Thursday, July 23, 2009

The battle of Waterloo...
















The Duke of Wellington is generally credited with saying that "the battle of Waterloo was won on the playing fields at Eton."

What he's saying, of course, is that the character and ability of the soldiers who won the day at Waterloo was not something innate, nor was it a collection of spontaneous heroism.  Instead, he was intimating that, through the sort of perseverance and teamwork that they had learned at Eton, the character of these soldiers had been formed in such a way that they were able to do what needed to be done when it needed to be done, and that this exhibition of character was possible only as the result of habit.  

Throughout this whole ordeal, the one question that has completely baffled me is when people say to me "How are you dealing with this?" or "How can you hold it together with all of this going on?"  

Honestly, my only answer to this has always been, "how could I do anything else?"

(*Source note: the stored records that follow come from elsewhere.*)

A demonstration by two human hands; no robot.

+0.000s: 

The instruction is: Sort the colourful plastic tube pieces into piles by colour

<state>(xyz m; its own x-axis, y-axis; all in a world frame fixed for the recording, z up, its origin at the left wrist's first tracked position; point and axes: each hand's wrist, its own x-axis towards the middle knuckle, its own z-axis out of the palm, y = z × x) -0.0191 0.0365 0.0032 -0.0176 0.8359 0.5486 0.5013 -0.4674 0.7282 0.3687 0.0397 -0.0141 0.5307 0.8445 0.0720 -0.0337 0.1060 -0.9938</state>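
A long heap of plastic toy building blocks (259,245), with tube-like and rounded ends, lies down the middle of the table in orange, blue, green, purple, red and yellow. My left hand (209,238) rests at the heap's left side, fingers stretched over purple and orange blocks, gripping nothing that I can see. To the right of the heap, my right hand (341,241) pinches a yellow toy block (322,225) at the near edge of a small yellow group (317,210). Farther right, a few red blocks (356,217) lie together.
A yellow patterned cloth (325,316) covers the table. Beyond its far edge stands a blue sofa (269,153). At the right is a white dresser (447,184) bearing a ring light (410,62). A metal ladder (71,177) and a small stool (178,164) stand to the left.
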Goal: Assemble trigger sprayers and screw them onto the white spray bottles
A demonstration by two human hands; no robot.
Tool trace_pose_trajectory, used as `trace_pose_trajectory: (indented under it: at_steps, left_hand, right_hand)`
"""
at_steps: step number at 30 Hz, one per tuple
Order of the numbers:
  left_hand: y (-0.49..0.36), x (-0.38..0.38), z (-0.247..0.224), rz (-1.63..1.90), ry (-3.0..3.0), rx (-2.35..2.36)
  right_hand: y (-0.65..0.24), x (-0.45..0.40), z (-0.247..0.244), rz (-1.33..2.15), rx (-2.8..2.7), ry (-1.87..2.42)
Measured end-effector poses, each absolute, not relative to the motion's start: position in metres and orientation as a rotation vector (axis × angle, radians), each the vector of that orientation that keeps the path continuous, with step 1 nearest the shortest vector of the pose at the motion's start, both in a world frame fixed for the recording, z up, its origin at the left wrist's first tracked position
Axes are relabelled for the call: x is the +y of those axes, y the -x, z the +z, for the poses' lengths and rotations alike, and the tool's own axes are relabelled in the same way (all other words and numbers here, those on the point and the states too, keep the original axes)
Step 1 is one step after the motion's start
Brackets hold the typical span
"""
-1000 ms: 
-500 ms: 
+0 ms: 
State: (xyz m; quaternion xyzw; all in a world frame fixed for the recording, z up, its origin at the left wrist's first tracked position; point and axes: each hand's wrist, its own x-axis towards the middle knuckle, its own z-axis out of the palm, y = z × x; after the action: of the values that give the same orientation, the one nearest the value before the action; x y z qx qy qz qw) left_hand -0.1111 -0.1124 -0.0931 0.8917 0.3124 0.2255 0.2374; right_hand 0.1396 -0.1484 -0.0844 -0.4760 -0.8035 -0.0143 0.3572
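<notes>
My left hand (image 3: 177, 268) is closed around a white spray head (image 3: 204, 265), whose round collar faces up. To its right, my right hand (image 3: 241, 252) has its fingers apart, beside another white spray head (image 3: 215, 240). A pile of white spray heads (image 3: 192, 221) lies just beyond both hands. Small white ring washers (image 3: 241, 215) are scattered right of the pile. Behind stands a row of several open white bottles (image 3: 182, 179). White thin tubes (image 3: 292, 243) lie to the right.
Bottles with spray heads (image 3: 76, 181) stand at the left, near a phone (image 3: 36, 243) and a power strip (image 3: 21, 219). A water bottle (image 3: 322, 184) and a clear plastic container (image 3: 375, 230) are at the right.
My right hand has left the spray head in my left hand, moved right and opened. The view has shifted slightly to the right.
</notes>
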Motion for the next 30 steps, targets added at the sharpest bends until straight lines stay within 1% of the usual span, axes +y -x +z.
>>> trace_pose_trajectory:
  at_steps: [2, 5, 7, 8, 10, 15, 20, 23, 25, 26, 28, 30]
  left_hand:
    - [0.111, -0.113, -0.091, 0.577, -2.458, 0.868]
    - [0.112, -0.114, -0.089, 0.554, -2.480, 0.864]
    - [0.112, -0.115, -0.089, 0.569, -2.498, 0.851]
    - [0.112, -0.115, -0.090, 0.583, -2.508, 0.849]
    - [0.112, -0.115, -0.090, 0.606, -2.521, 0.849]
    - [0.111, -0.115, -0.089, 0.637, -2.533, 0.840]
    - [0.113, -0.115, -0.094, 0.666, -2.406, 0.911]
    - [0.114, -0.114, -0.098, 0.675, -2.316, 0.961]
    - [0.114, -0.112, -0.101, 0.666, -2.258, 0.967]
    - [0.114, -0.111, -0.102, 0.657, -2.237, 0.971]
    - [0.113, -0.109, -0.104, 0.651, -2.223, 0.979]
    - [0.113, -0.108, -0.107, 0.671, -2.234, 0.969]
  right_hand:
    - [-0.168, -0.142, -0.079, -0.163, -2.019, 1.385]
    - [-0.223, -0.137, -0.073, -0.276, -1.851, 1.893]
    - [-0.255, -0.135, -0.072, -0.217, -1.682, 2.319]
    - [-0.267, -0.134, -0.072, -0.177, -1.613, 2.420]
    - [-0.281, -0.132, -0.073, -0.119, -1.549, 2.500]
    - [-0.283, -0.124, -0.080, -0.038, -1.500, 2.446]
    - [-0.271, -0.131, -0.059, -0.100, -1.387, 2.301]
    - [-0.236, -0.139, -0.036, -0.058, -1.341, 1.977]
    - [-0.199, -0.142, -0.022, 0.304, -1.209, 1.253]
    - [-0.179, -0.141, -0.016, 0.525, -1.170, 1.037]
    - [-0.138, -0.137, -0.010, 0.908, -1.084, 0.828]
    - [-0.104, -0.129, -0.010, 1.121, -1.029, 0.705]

As I recollect, I didn't really have many choices in the matter.  There was something that needed to be done and I did it.  I don't think that I ever did anything heroic, I just did what I knew to do.  I'd like to think this is because of my character, but I know that that's not even anything special.  I am who I am because of the sort of habits of character that I have developed over the years, and I am thankful.  I have learned from my family, my friends and my faith the lessons of perseverance, and strength, of love and patience, of endurance and hope that have made me the sort of person that I am.  I pray that it has been enough.

I think I prefer Paul's version of the sentiment in Romans 5:1-5

Therefore, since we have been justified through faith, we have peace with God through our Lord Jesus Christ through whom we have gained access by faith into this grace in which we now stand.  And we rejoice in the hope of the future glory of God.  Not only so, but we also rejoice in our sufferings, because we know that suffering produces perseverance; perseverance, character; and character, hope.  And hope does not disappoint us, because God has poured out his love into our hearts by the Holy Spirit, whom he has given us.

These past four months have been one strange detour on the path of life, but it is in these instances that we have the opportunity to learn who we really are.  I do not think God plans these sorts of things, but I do think God often uses these sort of instances to help us grow and to remind us that we are not alone in this thing called life.  

Today, we walked back into Duke Hospital for Emily to have her g-tube removed.  Sitting in pre-op brought back some tough memories as I watched them connect her to IVs and telemetry machines.  As she sat there in her hospital gown she began to cry a little as she thought back through all that we've been through, but we both realized that this was one of the last major marks of her recovery.  The feeding tube was one of the first things put in, and the last to come out, and it represented a whole host of difficulty that she has overcome.  

She told me that the last thing she remembered before going under was trying to recite T.S. Eliot's The Love Song of J. Alfred Prufrock.  Before she went under she got out the words:

Let us go then, you and I,
When the evening is spread out against the sky,
Like a patient etherised upon a table....

And the next thing she remembers she was waking up and trying to get all of the nurses to hold her hand.

All of that is to say that her g-tube is out, and so is Emily, napping comfortably on the couch at home.